§ ASSIGNMENT:
Start at the first line of the material. Repeat each line exactly through the one containing "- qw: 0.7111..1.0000", then stop.

§ AVAILABLE DATA:
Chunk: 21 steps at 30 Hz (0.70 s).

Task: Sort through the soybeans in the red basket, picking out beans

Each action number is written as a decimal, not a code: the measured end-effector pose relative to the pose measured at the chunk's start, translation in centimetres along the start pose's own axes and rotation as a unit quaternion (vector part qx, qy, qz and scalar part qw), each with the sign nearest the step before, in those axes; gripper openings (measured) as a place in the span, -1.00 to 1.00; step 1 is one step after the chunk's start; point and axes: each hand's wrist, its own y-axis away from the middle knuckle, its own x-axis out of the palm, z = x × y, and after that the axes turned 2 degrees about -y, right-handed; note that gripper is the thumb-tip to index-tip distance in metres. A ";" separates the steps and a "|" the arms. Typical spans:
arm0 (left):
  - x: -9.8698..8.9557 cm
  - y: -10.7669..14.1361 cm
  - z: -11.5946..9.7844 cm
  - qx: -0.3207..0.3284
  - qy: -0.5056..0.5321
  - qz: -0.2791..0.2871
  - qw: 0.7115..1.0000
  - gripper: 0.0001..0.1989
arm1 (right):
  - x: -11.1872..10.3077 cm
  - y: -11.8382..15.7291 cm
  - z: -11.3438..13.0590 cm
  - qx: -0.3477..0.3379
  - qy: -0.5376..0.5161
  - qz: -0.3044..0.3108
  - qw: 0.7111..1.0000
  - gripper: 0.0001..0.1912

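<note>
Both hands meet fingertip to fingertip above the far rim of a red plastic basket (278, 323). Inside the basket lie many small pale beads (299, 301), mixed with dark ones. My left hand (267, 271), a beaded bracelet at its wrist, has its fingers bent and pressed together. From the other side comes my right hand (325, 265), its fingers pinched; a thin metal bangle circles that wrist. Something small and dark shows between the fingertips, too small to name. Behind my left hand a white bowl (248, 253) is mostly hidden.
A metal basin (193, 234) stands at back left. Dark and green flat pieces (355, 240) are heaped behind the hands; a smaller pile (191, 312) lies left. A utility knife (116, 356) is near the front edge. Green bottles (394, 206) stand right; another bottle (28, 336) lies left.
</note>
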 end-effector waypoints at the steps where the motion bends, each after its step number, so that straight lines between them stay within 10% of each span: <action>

§ SOLVED EXERCISE:
Chunk: 21 steps at 30 Hz (0.70 s).

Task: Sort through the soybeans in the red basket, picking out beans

Each action number is written as a decimal, not a code: the measured end-effector pose relative to the pose measured at the chunk's start, translation in centimetres along the start pose's own axes and rotation as a unit quaternion (vector part qx, qy, qz and scalar part qw), each with the sign nearest the step before, in those axes; gripper openings (measured) as a place in the span, -1.00 to 1.00; step 1 is one step after the chunk's start; point and axes: each hand's wrist, its own y-axis away from the middle knuckle, its own x-axis out of the palm, z = x × y, and after that the axes turned 2 degrees about -y, right-handed; note that gripper is the thumb-tip to index-tip distance in metres. A ";" separates the steps and a "|" the arms. Typical spans:
arm0 (left):
  - x: -9.8698..8.9557 cm
  - y: -10.7669..14.1361 cm
  - z: -11.5946..9.7844 cm
  - qx: -0.3207..0.3284
  - qy: -0.5056..0.5321
  - qz: -0.2791..0.2871
  - qw: 0.7115..1.0000
  - gripper: 0.0001..0.1989
arm1 (right):
  - x: -11.1872..10.3077 cm
  - y: -11.8382..15.7291 cm
  - z: -11.3438..13.0590 cm
  - qx: -0.3477..0.3379
  - qy: -0.5376..0.5161
  - qz: -0.3044..0.3108
  - qw: 0.7111..1.0000

The complete answer has now been given.